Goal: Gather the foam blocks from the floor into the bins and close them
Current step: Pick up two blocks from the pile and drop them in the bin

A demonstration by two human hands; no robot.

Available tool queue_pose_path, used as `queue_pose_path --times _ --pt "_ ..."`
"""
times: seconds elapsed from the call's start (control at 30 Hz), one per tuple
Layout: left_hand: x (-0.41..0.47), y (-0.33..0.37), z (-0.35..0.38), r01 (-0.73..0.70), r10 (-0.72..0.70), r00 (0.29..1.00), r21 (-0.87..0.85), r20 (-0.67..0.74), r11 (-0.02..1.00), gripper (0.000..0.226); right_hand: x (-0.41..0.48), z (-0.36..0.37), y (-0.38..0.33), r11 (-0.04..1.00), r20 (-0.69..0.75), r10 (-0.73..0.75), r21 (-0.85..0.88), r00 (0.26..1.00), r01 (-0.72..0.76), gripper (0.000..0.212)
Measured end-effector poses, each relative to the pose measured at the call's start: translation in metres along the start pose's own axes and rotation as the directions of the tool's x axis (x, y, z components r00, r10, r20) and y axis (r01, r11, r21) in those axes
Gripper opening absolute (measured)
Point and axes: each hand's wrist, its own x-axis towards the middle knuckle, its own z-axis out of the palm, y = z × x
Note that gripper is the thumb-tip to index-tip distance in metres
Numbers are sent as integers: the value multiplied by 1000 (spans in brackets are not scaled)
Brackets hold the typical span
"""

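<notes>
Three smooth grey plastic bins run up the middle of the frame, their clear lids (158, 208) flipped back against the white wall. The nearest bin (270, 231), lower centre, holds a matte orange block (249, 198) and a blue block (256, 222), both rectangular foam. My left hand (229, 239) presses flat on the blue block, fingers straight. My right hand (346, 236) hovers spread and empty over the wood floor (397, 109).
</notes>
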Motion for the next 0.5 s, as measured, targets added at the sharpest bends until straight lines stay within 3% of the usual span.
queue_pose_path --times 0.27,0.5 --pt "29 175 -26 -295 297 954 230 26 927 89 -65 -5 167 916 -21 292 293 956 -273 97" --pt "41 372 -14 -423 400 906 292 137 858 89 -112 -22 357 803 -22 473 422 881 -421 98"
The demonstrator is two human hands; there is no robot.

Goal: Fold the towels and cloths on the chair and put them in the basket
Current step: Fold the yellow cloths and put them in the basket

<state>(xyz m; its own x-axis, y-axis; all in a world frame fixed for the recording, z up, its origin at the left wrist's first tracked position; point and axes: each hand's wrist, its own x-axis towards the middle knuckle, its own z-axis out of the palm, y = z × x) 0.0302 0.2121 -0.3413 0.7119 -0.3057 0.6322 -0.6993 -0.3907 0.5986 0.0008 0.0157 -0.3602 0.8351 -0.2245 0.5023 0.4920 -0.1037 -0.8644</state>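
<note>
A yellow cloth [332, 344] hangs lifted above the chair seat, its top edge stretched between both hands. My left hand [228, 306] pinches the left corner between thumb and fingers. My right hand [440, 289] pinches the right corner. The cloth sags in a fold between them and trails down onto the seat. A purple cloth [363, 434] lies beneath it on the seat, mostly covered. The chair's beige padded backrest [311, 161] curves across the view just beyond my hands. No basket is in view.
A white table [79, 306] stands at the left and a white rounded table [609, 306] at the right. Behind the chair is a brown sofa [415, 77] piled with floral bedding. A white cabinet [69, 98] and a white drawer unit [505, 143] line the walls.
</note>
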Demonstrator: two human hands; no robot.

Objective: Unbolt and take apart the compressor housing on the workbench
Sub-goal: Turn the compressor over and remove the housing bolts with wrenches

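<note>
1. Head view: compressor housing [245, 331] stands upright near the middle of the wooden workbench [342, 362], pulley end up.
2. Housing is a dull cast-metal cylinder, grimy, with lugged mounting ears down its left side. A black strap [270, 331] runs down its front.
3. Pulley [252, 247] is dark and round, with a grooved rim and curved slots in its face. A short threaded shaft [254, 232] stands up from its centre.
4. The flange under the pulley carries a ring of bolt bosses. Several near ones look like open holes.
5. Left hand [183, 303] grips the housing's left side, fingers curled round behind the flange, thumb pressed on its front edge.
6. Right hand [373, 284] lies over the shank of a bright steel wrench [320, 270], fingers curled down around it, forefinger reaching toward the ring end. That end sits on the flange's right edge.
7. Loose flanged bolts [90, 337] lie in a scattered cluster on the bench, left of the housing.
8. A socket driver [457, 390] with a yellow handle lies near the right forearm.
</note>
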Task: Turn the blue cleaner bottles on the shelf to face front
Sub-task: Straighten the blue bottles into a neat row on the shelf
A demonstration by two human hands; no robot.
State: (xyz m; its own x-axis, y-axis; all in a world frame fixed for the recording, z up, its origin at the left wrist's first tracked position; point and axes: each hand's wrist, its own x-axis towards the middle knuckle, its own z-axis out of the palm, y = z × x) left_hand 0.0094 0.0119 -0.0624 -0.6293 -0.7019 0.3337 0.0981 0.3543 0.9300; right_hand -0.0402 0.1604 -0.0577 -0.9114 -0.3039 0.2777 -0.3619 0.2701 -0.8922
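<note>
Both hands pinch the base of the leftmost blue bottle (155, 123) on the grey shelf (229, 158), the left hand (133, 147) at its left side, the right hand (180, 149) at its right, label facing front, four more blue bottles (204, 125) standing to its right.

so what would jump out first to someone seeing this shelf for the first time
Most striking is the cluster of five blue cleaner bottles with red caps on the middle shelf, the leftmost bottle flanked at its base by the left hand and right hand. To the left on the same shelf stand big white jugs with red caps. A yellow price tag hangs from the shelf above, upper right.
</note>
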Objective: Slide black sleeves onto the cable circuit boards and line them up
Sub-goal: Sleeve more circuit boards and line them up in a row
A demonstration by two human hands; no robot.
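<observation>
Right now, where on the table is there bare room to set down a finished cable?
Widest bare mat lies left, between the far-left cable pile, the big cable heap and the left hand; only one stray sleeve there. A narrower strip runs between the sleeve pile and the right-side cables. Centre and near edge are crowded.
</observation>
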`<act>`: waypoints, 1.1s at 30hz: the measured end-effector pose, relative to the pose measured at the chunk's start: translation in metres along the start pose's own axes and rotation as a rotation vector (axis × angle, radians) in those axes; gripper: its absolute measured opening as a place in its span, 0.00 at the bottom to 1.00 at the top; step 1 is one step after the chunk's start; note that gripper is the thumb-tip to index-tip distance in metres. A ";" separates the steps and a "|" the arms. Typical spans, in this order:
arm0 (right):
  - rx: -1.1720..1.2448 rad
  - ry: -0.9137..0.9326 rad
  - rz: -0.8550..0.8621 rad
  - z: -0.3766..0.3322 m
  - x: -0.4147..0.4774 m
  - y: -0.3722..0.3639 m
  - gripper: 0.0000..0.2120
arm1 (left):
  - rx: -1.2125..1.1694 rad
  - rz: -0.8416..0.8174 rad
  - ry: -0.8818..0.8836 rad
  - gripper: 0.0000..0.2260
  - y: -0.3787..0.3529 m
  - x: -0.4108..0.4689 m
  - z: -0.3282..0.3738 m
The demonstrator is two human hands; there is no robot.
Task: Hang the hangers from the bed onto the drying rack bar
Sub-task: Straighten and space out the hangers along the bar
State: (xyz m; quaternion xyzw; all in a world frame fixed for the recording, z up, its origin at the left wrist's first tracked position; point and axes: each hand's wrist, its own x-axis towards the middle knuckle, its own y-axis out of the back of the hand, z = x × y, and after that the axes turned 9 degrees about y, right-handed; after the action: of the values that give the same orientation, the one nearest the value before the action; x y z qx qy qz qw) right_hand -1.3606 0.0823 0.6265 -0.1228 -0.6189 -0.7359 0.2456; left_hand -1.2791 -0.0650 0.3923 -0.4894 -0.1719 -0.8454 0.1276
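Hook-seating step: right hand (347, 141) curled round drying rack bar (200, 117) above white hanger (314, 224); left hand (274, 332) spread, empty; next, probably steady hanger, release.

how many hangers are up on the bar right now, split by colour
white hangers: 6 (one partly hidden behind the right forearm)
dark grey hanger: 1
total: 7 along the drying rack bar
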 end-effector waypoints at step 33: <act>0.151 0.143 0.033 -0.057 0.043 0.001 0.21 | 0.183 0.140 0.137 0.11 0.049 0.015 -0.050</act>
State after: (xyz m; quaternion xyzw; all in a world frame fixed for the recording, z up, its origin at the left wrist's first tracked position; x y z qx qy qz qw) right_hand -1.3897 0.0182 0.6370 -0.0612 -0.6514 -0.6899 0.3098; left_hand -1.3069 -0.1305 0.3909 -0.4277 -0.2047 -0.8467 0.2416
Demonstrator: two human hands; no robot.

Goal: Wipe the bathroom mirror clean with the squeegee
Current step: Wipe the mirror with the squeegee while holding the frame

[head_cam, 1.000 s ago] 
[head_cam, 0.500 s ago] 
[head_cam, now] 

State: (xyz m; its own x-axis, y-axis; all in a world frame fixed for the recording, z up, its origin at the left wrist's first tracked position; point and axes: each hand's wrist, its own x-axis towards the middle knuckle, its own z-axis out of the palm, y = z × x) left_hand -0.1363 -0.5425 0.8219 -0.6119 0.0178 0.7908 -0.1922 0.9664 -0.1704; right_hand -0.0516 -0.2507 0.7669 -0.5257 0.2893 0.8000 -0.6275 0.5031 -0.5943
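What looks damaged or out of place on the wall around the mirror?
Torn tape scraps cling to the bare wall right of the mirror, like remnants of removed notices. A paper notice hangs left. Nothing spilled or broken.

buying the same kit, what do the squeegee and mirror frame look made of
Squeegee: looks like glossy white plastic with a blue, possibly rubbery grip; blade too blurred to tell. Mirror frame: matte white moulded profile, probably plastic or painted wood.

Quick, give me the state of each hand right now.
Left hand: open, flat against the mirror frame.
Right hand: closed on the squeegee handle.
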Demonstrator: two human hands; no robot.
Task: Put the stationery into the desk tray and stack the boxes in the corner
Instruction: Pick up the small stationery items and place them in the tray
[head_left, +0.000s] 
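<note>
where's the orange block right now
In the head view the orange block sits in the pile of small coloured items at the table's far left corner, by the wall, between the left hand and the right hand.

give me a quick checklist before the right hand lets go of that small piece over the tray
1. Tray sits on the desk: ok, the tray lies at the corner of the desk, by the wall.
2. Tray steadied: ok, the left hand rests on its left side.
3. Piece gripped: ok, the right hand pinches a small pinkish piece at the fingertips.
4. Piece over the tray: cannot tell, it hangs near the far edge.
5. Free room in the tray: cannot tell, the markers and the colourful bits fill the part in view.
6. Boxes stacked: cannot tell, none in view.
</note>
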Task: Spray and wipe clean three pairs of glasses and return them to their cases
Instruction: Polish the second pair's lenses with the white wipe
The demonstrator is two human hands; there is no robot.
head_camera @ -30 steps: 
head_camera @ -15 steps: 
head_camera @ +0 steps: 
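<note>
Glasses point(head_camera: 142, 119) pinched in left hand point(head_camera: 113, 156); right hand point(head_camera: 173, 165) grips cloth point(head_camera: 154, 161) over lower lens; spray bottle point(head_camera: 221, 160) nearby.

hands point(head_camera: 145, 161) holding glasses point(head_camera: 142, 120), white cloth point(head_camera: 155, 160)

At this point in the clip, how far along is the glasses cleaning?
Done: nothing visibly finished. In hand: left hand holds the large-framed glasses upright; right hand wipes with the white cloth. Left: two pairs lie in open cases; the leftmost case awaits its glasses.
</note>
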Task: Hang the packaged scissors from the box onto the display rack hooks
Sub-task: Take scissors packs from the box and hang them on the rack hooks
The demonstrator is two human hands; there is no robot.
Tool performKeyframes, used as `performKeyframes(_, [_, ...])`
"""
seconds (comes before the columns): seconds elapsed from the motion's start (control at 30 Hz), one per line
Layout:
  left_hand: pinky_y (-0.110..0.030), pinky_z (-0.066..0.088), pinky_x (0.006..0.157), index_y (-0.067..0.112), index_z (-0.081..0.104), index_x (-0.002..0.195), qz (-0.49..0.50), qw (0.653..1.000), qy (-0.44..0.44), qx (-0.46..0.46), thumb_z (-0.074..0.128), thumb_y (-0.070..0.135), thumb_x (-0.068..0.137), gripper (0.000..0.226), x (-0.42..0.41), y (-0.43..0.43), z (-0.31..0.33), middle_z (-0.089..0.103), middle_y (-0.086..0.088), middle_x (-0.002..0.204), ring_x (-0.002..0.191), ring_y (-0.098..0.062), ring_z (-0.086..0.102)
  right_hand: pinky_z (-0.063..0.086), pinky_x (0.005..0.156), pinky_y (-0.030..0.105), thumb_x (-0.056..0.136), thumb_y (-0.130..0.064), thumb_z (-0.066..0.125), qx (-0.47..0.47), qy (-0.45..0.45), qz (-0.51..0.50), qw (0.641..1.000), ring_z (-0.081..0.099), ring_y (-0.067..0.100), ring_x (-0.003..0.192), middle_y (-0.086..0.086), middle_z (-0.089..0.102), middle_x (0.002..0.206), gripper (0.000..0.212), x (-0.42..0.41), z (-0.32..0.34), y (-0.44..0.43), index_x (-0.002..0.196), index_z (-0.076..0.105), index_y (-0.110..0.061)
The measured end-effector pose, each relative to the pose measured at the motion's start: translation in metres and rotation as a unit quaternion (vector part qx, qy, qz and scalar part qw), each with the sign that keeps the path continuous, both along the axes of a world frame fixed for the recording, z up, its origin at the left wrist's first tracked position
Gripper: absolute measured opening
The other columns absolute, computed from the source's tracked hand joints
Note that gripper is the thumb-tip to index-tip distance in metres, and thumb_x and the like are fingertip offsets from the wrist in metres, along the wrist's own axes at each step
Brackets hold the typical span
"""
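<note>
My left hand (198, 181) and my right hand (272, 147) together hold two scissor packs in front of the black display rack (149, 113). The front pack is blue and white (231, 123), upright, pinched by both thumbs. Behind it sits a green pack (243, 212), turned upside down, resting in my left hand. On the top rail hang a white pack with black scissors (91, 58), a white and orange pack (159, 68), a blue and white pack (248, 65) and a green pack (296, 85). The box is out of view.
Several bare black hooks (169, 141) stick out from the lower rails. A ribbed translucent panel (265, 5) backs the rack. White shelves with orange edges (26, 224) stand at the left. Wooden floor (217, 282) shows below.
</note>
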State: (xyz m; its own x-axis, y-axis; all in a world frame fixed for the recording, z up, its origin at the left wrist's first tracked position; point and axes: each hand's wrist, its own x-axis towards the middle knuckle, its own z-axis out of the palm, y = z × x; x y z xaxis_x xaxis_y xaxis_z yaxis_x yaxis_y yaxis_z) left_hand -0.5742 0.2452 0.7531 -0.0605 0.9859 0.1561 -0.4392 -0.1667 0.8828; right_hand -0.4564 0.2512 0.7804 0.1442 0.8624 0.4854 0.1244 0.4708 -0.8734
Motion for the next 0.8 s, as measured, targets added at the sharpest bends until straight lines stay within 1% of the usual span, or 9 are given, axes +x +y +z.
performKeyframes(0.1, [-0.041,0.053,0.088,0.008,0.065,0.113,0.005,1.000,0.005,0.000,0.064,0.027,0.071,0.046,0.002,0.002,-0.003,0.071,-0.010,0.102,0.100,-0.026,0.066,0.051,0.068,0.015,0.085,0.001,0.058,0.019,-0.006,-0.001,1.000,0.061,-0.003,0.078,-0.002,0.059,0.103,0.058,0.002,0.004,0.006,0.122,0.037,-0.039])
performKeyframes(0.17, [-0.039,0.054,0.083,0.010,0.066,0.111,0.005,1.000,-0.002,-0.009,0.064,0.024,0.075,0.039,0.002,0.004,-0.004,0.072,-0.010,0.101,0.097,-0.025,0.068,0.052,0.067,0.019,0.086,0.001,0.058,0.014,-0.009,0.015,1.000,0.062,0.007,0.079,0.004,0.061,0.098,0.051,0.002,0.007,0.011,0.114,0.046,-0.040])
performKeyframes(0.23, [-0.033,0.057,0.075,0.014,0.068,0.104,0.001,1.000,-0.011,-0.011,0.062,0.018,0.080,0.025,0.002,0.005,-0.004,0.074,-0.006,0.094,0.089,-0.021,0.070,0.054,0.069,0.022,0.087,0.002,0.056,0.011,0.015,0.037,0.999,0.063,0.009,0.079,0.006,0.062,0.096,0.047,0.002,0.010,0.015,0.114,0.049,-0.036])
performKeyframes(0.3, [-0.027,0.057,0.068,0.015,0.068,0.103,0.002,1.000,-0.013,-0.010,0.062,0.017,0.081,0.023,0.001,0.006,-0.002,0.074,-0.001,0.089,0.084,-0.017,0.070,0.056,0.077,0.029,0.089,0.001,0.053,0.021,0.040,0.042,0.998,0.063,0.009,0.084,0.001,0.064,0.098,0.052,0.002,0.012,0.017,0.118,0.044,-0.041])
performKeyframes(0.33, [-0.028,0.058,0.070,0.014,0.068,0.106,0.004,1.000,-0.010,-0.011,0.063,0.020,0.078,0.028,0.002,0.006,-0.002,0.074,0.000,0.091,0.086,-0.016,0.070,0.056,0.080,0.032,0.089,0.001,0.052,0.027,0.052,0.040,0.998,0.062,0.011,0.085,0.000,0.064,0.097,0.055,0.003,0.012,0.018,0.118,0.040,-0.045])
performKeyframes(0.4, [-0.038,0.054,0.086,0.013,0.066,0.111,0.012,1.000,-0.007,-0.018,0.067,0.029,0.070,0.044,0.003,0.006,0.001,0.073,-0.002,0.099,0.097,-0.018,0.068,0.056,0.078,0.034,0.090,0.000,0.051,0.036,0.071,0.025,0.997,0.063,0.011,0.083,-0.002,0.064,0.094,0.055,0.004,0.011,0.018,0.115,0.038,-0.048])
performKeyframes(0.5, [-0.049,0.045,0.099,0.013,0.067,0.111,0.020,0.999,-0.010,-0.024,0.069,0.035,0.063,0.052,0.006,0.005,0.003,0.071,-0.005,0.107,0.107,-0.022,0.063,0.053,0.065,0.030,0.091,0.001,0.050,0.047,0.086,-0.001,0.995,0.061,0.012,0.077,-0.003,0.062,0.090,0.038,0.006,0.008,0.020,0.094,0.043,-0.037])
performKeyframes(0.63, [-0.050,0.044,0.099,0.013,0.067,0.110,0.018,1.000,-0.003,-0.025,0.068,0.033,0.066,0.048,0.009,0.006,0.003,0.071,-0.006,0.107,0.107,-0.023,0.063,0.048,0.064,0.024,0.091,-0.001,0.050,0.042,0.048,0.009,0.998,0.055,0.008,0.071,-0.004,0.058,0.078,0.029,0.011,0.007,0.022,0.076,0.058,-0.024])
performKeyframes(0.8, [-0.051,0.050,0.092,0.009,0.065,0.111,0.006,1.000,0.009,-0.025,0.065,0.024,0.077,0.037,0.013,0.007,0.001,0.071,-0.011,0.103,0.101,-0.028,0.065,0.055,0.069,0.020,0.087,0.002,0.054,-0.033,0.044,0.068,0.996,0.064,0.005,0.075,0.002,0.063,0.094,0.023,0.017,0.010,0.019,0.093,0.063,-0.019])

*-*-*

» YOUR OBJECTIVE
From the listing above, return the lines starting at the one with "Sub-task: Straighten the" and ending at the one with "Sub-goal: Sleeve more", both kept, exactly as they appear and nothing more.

» TASK SOLUTION
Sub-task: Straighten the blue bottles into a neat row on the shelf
A demonstration by two human hands; no robot.
State: (xyz m; its own x-axis, y-axis; all in a world frame fixed for the recording, z up, its origin at the left wrist's first tracked position; point and axes: each hand's wrist, its own x-axis towards the middle knuckle, its own z-axis out of the palm, y = z × x) left_hand 0.0094 0.0119 -0.0624 -0.6293 -0.7019 0.3337 0.0981 0.3543 0.9300; right_hand -0.0402 0.1604 -0.0577 -0.9114 -0.3039 0.2777 -0.3619 0.2701 -0.8922
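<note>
Both hands pinch the base of the leftmost blue bottle (155, 123) on the grey shelf (229, 158), the left hand (133, 147) at its left side, the right hand (180, 149) at its right, label facing front, four more blue bottles (204, 125) standing to its right.

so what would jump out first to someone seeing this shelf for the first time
Most striking is the cluster of five blue cleaner bottles with red caps on the middle shelf, the leftmost bottle flanked at its base by the left hand and right hand. To the left on the same shelf stand big white jugs with red caps. A yellow price tag hangs from the shelf above, upper right.
</note>
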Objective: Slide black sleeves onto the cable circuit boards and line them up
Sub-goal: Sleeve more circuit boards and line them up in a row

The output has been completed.